Work instruction: Drop all images. Then write out each line below exactly as given.

---- Information shown

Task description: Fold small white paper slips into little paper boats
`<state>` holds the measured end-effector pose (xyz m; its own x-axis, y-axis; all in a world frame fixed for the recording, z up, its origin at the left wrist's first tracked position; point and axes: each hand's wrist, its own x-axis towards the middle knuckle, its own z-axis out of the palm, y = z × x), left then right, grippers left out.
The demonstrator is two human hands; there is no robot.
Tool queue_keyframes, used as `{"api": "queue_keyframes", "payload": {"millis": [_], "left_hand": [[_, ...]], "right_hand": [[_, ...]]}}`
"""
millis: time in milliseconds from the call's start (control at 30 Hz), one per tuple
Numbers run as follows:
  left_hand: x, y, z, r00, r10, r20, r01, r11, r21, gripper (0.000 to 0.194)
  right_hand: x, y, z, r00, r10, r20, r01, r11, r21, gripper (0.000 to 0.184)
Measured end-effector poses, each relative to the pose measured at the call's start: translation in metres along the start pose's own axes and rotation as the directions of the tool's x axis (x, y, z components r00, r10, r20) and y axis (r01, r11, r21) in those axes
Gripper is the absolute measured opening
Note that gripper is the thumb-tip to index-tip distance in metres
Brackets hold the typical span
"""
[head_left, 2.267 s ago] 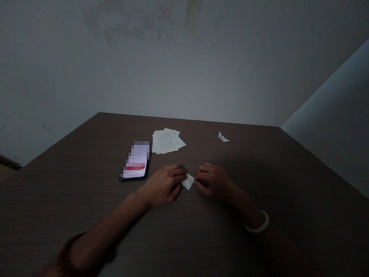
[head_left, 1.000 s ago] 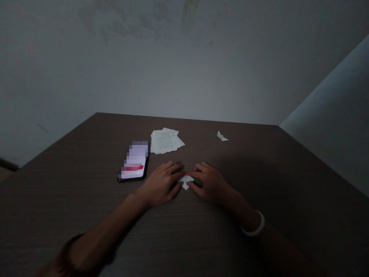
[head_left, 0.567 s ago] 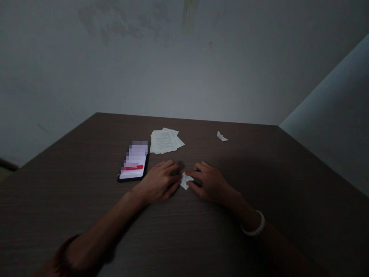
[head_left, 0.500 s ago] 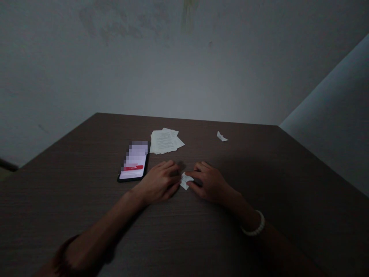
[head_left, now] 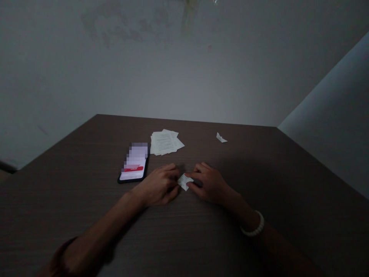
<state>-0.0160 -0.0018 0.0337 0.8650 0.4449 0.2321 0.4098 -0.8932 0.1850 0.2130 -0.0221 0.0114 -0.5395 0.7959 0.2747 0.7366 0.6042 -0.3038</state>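
A small folded piece of printed paper (head_left: 185,182) lies on the table between my two hands, looking like a little diamond. My right hand (head_left: 210,184) holds its right side, thumb and index finger on the edges. On the other side, my left hand (head_left: 163,185) is closed, its fingers curled at the paper's left corner; the fingertips are partly hidden. Farther back on the right sits a small folded paper boat (head_left: 221,138).
A stack of printed paper sheets (head_left: 164,143) lies beyond my left hand. Left of it is a phone (head_left: 133,163) with a lit screen. The brown table (head_left: 184,238) meets a stained wall (head_left: 184,77) at its far edge.
My left fingers have drawn back slightly to the left, so more of the folded paper's left corner shows. My right hand stays nearly where it was.
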Motion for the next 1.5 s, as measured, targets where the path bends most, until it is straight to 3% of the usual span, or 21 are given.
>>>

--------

Answer for this exercise:
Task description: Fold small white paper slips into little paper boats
`<state>` holds the measured end-effector pose (xyz m; its own x-axis, y-axis; all in a world frame fixed for the recording, z up, its origin at the left wrist's first tracked position; point and axes: each hand's wrist, its own x-axis towards the middle knuckle, its own z-axis out of the palm, y = z × x), left then right, grippers left out.
The demonstrator is two human hands; there is no robot.
Tool queue_keyframes, used as `{"api": "queue_keyframes", "payload": {"millis": [_], "left_hand": [[_, ...]], "right_hand": [[_, ...]]}}`
"""
millis: time in milliseconds from the call's start (control at 30 Hz), one per tuple
Numbers run as follows:
  left_hand: x, y, z, r00, r10, r20, r01, r11, r21, gripper (0.000 to 0.194)
  right_hand: x, y, z, r00, r10, r20, r01, r11, r21, gripper (0.000 to 0.184)
Measured end-effector poses, each relative to the pose measured at the call's start: translation in metres along the start pose's own axes and rotation as the directions of the tool's x axis (x, y, z components r00, r10, r20) and y axis (r01, r11, r21) in those axes
Gripper is the absolute measured opening
Note that gripper is the thumb-tip to index-tip distance in metres
Brackets hold the typical span
"""
[head_left, 2.267 s ago] 
[head_left, 1.000 s ago] 
[head_left, 0.567 s ago] 
[head_left, 0.500 s ago] 
[head_left, now] 
<state>-0.0160 -0.0018 0.0337 0.8650 0.4449 0.2321 0.4098 -0.8932 0.1850 0.2130 -0.0221 0.0114 -0.5395 0.7959 0.2747 0.7366 0.6042 -0.3038</state>
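A small folded piece of printed paper (head_left: 185,182) lies on the table between my two hands, looking like a little diamond. My right hand (head_left: 210,184) holds its right side, thumb and index finger on the edges. On the other side, my left hand (head_left: 163,185) is closed, its fingers curled at the paper's left corner; the fingertips are partly hidden. Farther back on the right sits a small folded paper boat (head_left: 221,138).
A stack of printed paper sheets (head_left: 164,143) lies beyond my left hand. Left of it is a phone (head_left: 133,163) with a lit screen. The brown table (head_left: 184,238) meets a stained wall (head_left: 184,77) at its far edge.
My left fingers have drawn back slightly to the left, so more of the folded paper's left corner shows. My right hand stays nearly where it was.
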Motion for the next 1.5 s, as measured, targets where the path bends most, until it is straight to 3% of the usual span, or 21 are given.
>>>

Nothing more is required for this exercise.